Standard for Reviewing BPAI Obviousness Decisions

In re Chapman (Fed. Cir. 2010)

The BPAI rejected Chapman's claimed antibody fragment-polymer invention as obvious and Chapman (UCB Pharma) appealed. The 103/102(e) rejection was based on the teaching of a Genentech patent that had been filed two years before Chapman's application.

The appellate decision provides a concise overview of the standard of review of BPAI decisions on obviousness.  However, it leaves opon questions regarding the "legal-conclusion" of obviousness.

The Patent and Trademark Office ("PTO") is governed by the Administrative Procedure Act ("APA"), and PTO decisions are reviewed under the APA standard. Dickinson v. Zurko, 527 U.S. 150, 152 (1999). Thus, we review Board's legal conclusions without deference, and review its findings of fact to determine if they are supported by substantial evidence. . . .

The judicial review provision of the APA includes a harmless error rule. We have noted that "the harmless error rule applies to appeals from the Board just as it does in cases originating from district courts." . . . [T]he burden of showing that the error is harmful normally falls upon the party attacking the agency's determination. . . .

The government argues that these errors are harmless, but we conclude that these errors are harmful because they increase the likelihood that Chapman was erroneously denied a patent on grounds of obviousness. If the Board based its decision on a misunderstanding of [the prior art], its conclusions regarding obviousness are called into question. . . . Because we cannot say with confidence that the Board would have reached the same conclusion in the absence of these errors, we are persuaded they are indeed harmful.

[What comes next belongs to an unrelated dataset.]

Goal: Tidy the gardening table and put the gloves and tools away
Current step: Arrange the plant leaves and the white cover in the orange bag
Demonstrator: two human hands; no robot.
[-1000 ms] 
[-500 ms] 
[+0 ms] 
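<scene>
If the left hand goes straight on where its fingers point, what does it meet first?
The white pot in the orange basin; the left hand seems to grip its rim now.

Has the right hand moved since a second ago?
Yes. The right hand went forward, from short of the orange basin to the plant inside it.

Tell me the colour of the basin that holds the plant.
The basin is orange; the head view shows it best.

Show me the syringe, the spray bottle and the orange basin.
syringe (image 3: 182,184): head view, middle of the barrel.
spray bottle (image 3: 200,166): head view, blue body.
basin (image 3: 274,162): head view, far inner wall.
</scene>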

The interpretation of the harmless error rule did not receive significant attention pre-KSR because the rule-oriented approach of the TSM test left meant that most BPAI errors were harmful. The post-KSR law of obviousness is based more on a contextual whole-picture analysis. As such, the line between harmless error and harmful error is blurred. This case resolves some issues by indicating that a BPAI error is harmful if (1) the error "increase[d] the likelihood" that the BPAI erred in its obviousness conclusion and (2) the court cannot confidently announce that the BPAI would have reached the same conclusion absent the error.

Obviousness as a Matter of Law: Although the ultimate conclusion of obviousness is a matter of law, the appellate panel did not take-on the role of analyzing the law. Rather, after identifying the correct factual interpretation of the prior art, the Federal Circuit remanded to the BPAI with instructions to "only revisit its conclusion of obviousness."

28 thoughts on “Standard for Reviewing BPAI Obviousness Decisions

  1. 27

    Another Puzzle:
    Replace the question marks with the missing characters.

    – – – M – – – – P

    L – – — – ?

    7 – – – – 10

    – – – 6 – – – – ?

    * * * * *

    Dear Paul Cole,

    Re:
    “When you draw the arrowhead out on a sheet of paper it takes about 45 seconds to see how the three elements should be moved. I claim no special talent in puzzles of this type. So I would say it is obvious.”
    Posted by: Paul Cole | Feb 25, 2010 at 10:09 AM

    link to patentlyo.com

    I’ve been meaning to comment to you about your 45 second-solution to the arrowhead puzzle.

    O
    – — O
    O — — O
    – — O — – – O
    O — – — O
    – — O
    O

    Reverse the direction of this arrowhead (triangle) by moving only three Os.
    Is now you to go blinking and will want to go green in five minutes and minutes
    With all due respect, in contrast to your notion, I think there are three possibilities:
    (i) Whether or not you remember, you may have seen the puzzle before;
    (ii) you do have a “special talent in puzzles of this type”;
    (iii) you Just got lucky.

    I say this because I’m confident most readers who tackled the puzzle spent considerably more time than 45 seconds to solve it.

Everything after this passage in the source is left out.